Estonian geochemist, paleogeographer and ecologist

Jaan-Mati Punning (13 March 1940 – 21 November 2009) was an Estonian geochemist, paleogeographer and ecologist. His work focused on isotope geochemistry, radiocarbon dating, Quaternary and Holocene environmental history, and long-term human impact on northern European landscapes and lakes. He was professor of geoecology at Tallinn University, director of the Institute of Ecology from 1992 to 2005, and president of the Estonian Geographical Society from 1985 until his death.

==Life and career==
Punning was born on 13 March 1940 in Mooste, in present-day Põlva Parish. He graduated from Tartu I Secondary School (now, Hugo Treffner Gymnasium) in 1958 and from Tartu State University in 1963 with a degree in chemistry. He received a Candidate of Sciences degree in geology and mineralogy in 1968 and a doctorate in geography from the Institute of Geography in Moscow in 1981.

After graduating, Punning worked in engineering and research posts connected with the Geological Survey and the Estonian Academy of Sciences, and from 1970 to 1987 he was a laboratory head at the Institute of Geology. He later served as scientific director of the Institute of Thermophysics and Electrophysics, director of the Institute of Ecology and Marine Research, and then director of the Institute of Ecology. He was professor at the University of Tartu from 1986 to 1992 and at Tallinn Pedagogical University from 1993; after the reorganisation of the latter into Tallinn University, he continued there as a leading researcher and professor of geoecology.

==Research==
Punning's research combined geochemistry, physical geography, palaeoecology and environmental history.
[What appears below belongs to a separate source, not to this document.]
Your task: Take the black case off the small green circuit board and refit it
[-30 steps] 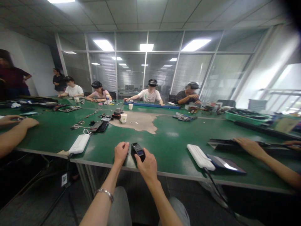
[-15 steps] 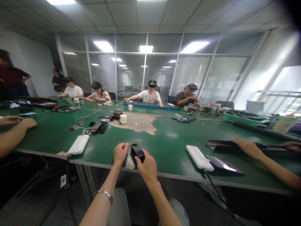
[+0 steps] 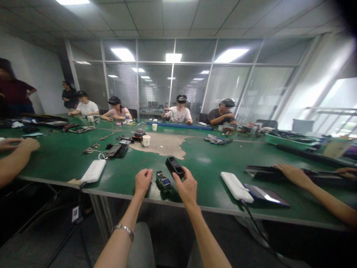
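Note:
A black plastic device cover (image 3: 174,166), with openings in its face, is in my right hand (image 3: 187,187), raised a little off the green table. Below and left of it, a small green circuit board with a dark screen (image 3: 163,181) lies bare on the tabletop. My left hand (image 3: 143,181) rests on the table just left of the board, apart from it. Its fingers are curled closed, and whatever they may hold is hidden.
White power banks lie to the left (image 3: 93,171) and right (image 3: 237,187), the right one beside a dark tablet (image 3: 266,195). A paper cup (image 3: 146,140) stands ahead. Co-workers' hands are at the far left (image 3: 26,144) and on a black rail (image 3: 259,172) at right.
My right hand has lifted the black cover off the circuit board and moved it right and forward, exposing the board. My left hand has stayed in place.

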Motion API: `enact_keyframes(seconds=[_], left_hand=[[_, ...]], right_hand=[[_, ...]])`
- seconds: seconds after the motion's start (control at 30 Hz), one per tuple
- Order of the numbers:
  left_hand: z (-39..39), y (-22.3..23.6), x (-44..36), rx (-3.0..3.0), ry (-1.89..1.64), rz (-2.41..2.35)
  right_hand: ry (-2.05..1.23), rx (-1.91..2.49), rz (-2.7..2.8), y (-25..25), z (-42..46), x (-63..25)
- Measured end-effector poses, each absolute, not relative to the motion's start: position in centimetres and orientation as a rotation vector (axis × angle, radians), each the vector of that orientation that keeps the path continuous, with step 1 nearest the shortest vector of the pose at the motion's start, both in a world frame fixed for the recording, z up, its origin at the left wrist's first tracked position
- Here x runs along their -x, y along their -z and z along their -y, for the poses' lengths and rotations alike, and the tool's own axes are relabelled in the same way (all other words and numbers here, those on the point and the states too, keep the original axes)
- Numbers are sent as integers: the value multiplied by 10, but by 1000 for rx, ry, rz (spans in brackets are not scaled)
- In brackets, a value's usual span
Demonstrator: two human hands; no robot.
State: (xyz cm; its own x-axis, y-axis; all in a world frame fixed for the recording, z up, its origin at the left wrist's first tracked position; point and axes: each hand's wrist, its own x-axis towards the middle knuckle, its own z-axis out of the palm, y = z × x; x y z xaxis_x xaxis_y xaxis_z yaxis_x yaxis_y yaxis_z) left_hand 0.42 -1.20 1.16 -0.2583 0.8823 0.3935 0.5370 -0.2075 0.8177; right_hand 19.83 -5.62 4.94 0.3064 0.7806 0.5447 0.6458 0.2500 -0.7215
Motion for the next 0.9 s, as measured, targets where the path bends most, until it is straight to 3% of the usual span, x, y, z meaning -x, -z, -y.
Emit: enact_keyframes(seconds=[0.27,0.9], left_hand=[[12,-12,-4,-1663,-1452,-1721],[10,-6,-3,-1674,-1446,-1693]], right_hand=[[-89,1607,1491,-9,50,-208],[39,1491,1537,8,49,-210]])
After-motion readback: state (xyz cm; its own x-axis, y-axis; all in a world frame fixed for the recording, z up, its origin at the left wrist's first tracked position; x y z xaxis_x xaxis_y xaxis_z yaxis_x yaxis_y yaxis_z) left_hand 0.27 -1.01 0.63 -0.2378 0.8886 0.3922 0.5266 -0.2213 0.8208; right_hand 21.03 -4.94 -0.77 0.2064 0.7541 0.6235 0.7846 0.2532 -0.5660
He took part in research on glacier dynamics in Svalbard, the Pamir and the Urals, and he was associated with the development and application of radiocarbon and isotope methods in Estonian earth and environmental science.

His published work covered Late Pleistocene glaciation chronology, Holocene Baltic Sea level changes, the dating of peat deposits, pollen-based reconstruction of land-use history, and changes in lake levels and sediment composition in Estonia, including Lake Peipsi. Memorial notices published after his death credited him with establishing a leading isotope laboratory at the Institute of Geology and with publishing more than 500 scientific papers.

Beyond his own research, Punning was active in science administration and public policy. He served on the Academic Council of the President of Estonia and sat on editorial boards including Oil Shale and the Proceedings of the Estonian Academy of Sciences series in geology and biology/ecology. He was also made an honorary member of the Estonian Geographical Society and of the Russian Geographical Society.

==Honours and legacy==
In 1995 Punning was among the recipients of Estonia's national science prize for research on environmental problems in north-eastern Estonia. He also received the Estonian Academy of Sciences Medal and, in 2001, the Order of the White Star, 4th Class.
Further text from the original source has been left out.